_ASSIGNMENT_
In the material below, find every line containing "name" and copy that line.

════════════════════

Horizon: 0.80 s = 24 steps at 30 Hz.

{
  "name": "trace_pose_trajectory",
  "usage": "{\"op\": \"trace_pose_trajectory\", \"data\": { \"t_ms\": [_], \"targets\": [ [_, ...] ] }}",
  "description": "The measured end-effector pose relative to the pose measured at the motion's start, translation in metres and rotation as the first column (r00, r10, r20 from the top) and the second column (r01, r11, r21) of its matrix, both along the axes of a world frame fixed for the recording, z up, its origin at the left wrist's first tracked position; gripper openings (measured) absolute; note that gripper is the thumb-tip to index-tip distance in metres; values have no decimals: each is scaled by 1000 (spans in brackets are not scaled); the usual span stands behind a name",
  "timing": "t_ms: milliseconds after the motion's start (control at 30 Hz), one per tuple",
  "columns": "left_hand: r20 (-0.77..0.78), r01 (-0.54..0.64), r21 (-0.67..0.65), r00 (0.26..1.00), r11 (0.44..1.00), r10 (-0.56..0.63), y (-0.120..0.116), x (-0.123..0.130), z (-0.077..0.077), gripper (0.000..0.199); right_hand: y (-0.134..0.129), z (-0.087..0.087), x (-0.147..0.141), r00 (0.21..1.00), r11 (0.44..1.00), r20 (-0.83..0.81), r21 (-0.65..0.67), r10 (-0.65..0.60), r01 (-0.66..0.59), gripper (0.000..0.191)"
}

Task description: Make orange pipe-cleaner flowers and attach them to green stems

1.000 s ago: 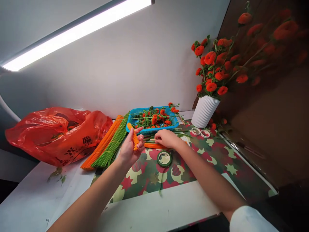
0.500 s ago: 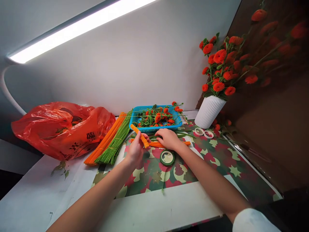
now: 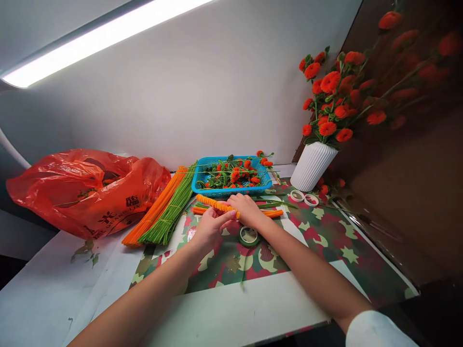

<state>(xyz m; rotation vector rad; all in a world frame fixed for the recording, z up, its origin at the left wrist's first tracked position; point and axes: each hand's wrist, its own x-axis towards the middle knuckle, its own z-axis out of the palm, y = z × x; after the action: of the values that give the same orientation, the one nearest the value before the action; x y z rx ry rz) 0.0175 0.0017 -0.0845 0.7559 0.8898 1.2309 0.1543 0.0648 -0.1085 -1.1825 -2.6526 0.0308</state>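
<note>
A tightly coiled orange pipe cleaner (image 3: 216,204) is pinched between the thumb and fingers of my left hand (image 3: 210,225). It slants down to the right, its lower end against my right hand (image 3: 244,208). My right hand has its fingers bent around the far side of the coil, and the fingertips are hidden. Beneath both hands lie loose orange pipe cleaners (image 3: 273,213) and green stems (image 3: 280,204). A roll of green floral tape (image 3: 249,243) rests just below my right wrist.
A blue basket (image 3: 231,193) of small orange flowers stands behind my hands. To the left are bundled green pipe cleaners (image 3: 168,212), bundled orange pipe cleaners (image 3: 155,207) and a red plastic bag (image 3: 87,193). On the right are a white vase (image 3: 313,166) of orange flowers and white tape rolls (image 3: 311,200).
My left hand has turned the coil flatter and moved it right. My right hand has shifted slightly left, so the two hands now meet at the coil. The whole view has shifted slightly.
</note>
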Motion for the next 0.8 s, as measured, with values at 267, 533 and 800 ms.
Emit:
{"op": "trace_pose_trajectory", "data": {
  "t_ms": [267, 533, 800],
  "targets": [
    [-6, 31, 53, 1000, 998, -31, -3, 1, 2, 34, 0, 6, 2, 981, 997, -185, 47, 61, -53, 18],
    [62, -83, 240, 996, 967, 70, -8, -11, 34, 30, -8, 60, 25, 770, 955, -619, 294, 155, 45, 26],
    [39, -217, 308, 976, 926, 215, -2, -23, 43, 28, -26, 99, 40, 833, 959, -491, 241, 255, -151, 14]
  ]
}}
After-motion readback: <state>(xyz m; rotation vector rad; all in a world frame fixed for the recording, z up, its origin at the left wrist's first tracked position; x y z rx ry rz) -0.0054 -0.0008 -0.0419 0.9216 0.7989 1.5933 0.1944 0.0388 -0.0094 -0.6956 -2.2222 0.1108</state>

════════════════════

_EXERCISE RESULT_
  "name": "trace_pose_trajectory",
  "description": "The measured end-effector pose relative to the pose measured at the motion's start, translation in metres and rotation as the first column (r00, r10, r20 from the top) and the second column (r01, r11, r21) of its matrix, both along the axes of a world frame fixed for the recording, z up, its origin at the left wrist's first tracked position; gripper openings (measured) absolute; note that gripper is the thumb-tip to index-tip distance in metres; values have no decimals: each is scaled by 1000 (spans in brackets are not scaled); the usual span stands behind a name",

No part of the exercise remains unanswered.